What the effect on their renumeration is, is difficult to say.

After reading her article, Ms Luxton struggles to understand the difference between equal pay and pay equity.

For her, I clarify once more: Equal pay refers to the principle that individuals doing the same or substantially similar work should be paid the same, regardless of gender or other protected characteristics.

Pay equity, on the other hand, focuses on ensuring that individuals are paid equally for work of equal value, even if the jobs are different, by considering factors like skills, responsibilities, (physical) effort and the job environment (hectic, relaxed, pressured).

In a proper job evaluation scheme, those factors are properly assessed for each employment and mirrored against a failure effect template to determine what the consequences are of a mistake made by a person in that employment.

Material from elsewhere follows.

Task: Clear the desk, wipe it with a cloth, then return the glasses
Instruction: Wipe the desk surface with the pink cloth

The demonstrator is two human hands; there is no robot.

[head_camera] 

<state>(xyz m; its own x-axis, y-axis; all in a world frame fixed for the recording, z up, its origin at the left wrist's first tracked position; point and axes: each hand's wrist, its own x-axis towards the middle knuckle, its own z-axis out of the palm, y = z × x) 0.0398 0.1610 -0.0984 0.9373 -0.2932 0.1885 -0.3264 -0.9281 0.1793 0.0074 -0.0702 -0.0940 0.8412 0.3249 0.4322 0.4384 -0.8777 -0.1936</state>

Several EU countries are using very comprehensive systems to develop renumeration schemes, and in some countries, both employees and employers are responsible for running a transparent implementation process and leave the politicians out of it.

In the UK, 77 percent of all the wages are set by a proper job evaluation system; in The Netherlands it is even 85 percent. Those countries base renumeration on the true value of a job and not by comparing it with other employments as the New Zealand Equal Pay Act tries to achieve.

I agree with Jo Luxton that women deserve renumeration based on the true value of their job but as long as politicians through the public purse, have an oversized finger in the pie, the struggle for women will continue.

But again, just like with the health situation, a lot of data and science is available to design a proper renumeration policy, so why is New Zealand not utilising it.

Again, are our politicians clever enough?